## Problem
Transcribe the listing below word for word but skip its images.

━━━

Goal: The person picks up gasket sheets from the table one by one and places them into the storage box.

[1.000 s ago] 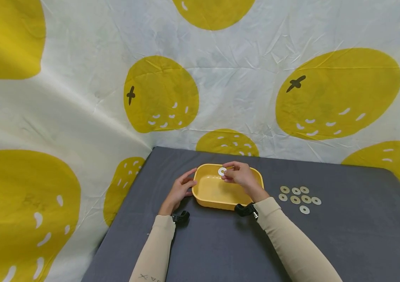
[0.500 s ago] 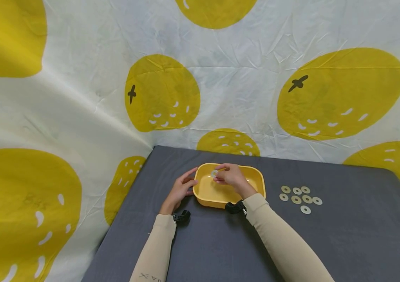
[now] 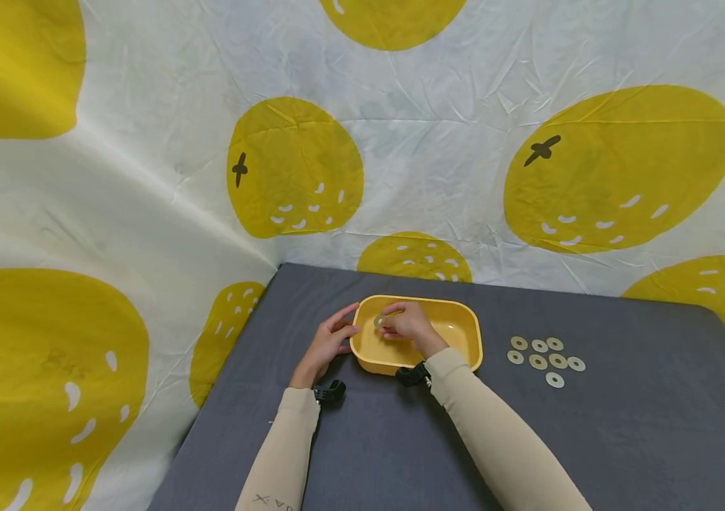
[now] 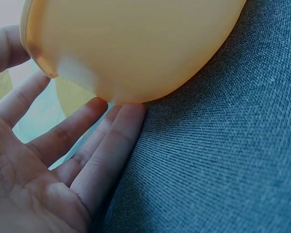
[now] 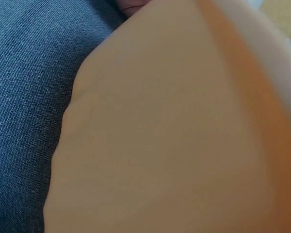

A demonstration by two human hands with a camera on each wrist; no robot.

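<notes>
While smooth beige sleeves (image 3: 503, 440) fill the near part of the head view, a black band with a bulky fitting (image 3: 329, 392) sits at each wrist. Beyond them, the left hand (image 3: 324, 348) steadies the yellow tray (image 3: 461, 339), its fingers spread and fairly straight against the outer wall rather than wrapped around it. The right hand (image 3: 408, 323) is inside the tray's outline, pinching a holed disc (image 3: 379, 321) by its edge near the left end; whether that disc touches the floor is not clear. The step in hand looks like bringing this one disc low into the tray, so the next move would call for an easy parting of the fingertips. Being thin and flat, such a disc may be harder to lift off fabric than to let go.

The tray is a rounded rectangle, apparently plastic, with glossy insides and a slim lip. To its right, eight flat rings (image 3: 537, 362), some golden, some silvery, lie loosely grouped on the bench (image 3: 624, 426), whose dark cloth shows a fine ribbed weave up close. Farthest off hangs a creased white sheet (image 3: 426, 170) printed with big yellow fruit.
</notes>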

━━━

## Response box
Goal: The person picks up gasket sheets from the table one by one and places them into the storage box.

[1.000 s ago] 
[0.500 s ago] 
[now] 
[now] 
[now] 

A demonstration by two human hands with a camera on each wrist; no robot.

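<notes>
While smooth beige sleeves (image 3: 503, 440) fill the near part of the head view, a black band with a bulky fitting (image 3: 329, 392) sits at each wrist. Beyond them, the left hand (image 3: 324, 348) steadies the yellow tray (image 3: 461, 339), its fingers spread and fairly straight against the outer wall rather than wrapped around it. The right hand (image 3: 408, 323) is inside the tray's outline, pinching a holed disc (image 3: 379, 321) by its edge near the left end; whether that disc touches the floor is not clear. The step in hand looks like bringing this one disc low into the tray, so the next move would call for an easy parting of the fingertips. Being thin and flat, such a disc may be harder to lift off fabric than to let go.

The tray is a rounded rectangle, apparently plastic, with glossy insides and a slim lip. To its right, eight flat rings (image 3: 537, 362), some golden, some silvery, lie loosely grouped on the bench (image 3: 624, 426), whose dark cloth shows a fine ribbed weave up close. Farthest off hangs a creased white sheet (image 3: 426, 170) printed with big yellow fruit.
</notes>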

No more output remains.